The answer lies in our history and the path towards emerging tools and technologies. The essence of P3 innovation in the future will not be in the realm of financial engineering, although new forms of new structuring will certainly be vital to their success.

Over the past two centuries, nothing has reshaped our lives more fundamentally than technological innovations.

The forces unleashed by earlier innovations created opportunities for the men who would later become railroad tycoons, steel barons, and bankers. Many of them were keenly interested in driving the U.S. westward, using an extensive network that linked railways, enabled unprecedented commerce, communications, and settlement.

See also: What is the favored smart city network — 5G, LPWA or Mesh?

Their railroads fundamentally altered America’s economic and political geography, and how people thought about the previously distant frontiers that they could now reach by the comfort of rail.

Before railroads came ships – first, sail, then steam — that connected continents, and canals that connected landscapes. After the railroads came roads, buses, and automobiles. This is a continuous transformation process: humans remaking their planet through innovation.

But this success story of innovation is marred by one key fact: each stage of new infrastructure development was never really assisted by the actions of government leaders, either elected or appointed.,.

Look around the corner to the new year. Let’s think about new and emerging innovations which are already reshaping our urban communities.
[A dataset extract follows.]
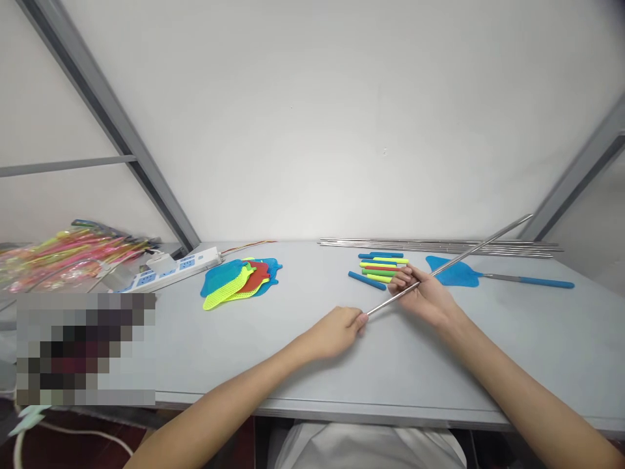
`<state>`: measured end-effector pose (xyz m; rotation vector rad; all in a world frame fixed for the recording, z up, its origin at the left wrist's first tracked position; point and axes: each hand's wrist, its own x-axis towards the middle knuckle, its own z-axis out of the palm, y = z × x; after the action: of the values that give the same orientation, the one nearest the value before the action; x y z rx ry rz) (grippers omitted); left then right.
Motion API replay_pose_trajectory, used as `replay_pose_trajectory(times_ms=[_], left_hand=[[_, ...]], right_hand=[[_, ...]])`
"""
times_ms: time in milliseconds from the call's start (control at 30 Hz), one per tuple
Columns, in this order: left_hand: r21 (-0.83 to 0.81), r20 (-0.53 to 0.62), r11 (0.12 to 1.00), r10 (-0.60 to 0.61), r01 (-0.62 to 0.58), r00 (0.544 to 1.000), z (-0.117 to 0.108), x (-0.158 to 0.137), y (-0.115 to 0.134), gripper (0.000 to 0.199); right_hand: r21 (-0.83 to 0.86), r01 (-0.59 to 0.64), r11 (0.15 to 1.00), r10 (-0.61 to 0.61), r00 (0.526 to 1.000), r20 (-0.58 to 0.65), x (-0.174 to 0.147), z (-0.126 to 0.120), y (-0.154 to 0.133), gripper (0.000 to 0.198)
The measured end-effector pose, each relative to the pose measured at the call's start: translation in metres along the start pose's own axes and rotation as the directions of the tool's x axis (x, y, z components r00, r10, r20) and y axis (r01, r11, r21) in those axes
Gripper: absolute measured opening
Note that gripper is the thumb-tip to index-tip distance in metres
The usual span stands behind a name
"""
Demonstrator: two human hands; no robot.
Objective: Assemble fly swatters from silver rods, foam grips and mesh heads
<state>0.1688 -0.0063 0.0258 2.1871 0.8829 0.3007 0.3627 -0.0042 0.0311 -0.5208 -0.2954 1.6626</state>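
Observation:
A thin shiny metal rod (469,252) slants up to the right above the table. My left hand (334,333) is closed around its lower end, pinching it between thumb and fingers. Farther up, my right hand (430,298) is turned palm up, with the rod lying across its curled fingers. Just behind the right hand lie several coloured handle tubes (381,268) in blue, yellow, green and red. To its right rests a blue fly swatter (456,274) with a metal shaft and blue handle. Several swatter heads (239,280) in blue, yellow and red are piled left of my hands.
More metal rods (517,249) lie along the wall at the back right. A white power strip (170,272) with plugs and cables stands at left, near plastic-wrapped coloured items (73,257). The table's front edge (381,412) runs below my forearms. A pixelated patch hides the lower left.

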Motion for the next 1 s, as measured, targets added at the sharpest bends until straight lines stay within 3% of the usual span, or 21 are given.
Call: replay_pose_trajectory(times_ms=[100, 167, 233, 533, 833, 1000], left_hand=[[-0.353, 0.281, 0.908, -0.128, 0.227, 0.951, 0.005, -0.001, 0.001, 0.039], [-0.513, 0.449, 0.782, -0.107, 0.354, 0.887, 0.007, -0.002, 0.002, 0.038], [-0.603, 0.522, 0.687, -0.042, 0.404, 0.852, 0.007, -0.004, 0.002, 0.038], [-0.731, 0.458, 0.583, 0.034, 0.354, 0.888, 0.013, -0.007, 0.01, 0.037], [-0.768, 0.484, 0.517, 0.08, 0.379, 0.871, 0.015, -0.008, 0.01, 0.036], [-0.76, 0.496, 0.518, 0.069, 0.394, 0.866, 0.015, -0.008, 0.011, 0.037]], right_hand=[[0.087, -0.051, 0.995, 0.052, 0.999, -0.006, -0.002, -0.001, 0.004, 0.025], [0.11, -0.034, 0.993, 0.034, 0.999, -0.001, -0.004, 0.001, 0.008, 0.026], [0.111, 0.0, 0.994, -0.002, 1.0, 0.02, -0.007, 0.004, 0.01, 0.026], [-0.026, 0.115, 0.993, -0.106, 0.967, 0.231, -0.022, 0.022, 0.008, 0.032], [-0.174, 0.189, 0.967, -0.15, 0.965, 0.213, -0.023, 0.022, 0.015, 0.035], [-0.148, 0.188, 0.971, -0.154, 0.965, 0.214, -0.025, 0.023, 0.017, 0.036]])
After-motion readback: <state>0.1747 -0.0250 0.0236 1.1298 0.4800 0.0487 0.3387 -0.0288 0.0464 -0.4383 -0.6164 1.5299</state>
There’s a long and growing list of shiny tech eye-candy: driverless cars, trucks, and buses; flying drone delivery; hyper-loops and high-speed rail; hover-boards and electric bikes; supersonic jets and commercial space travel; augmented reality and virtual reality; additive manufacturing and 3D printing altering our web of supply chains.

Tomorrow is no longer “around the corner,” it’s here now, manifesting itself in unpredictable places and manners. There are amazing tools that will be available to citizens in the future, but this will also be a Pandora’s Box with some pretty big implications for how we organize our social and economic systems. As of now, there’s not much clarity on these choices.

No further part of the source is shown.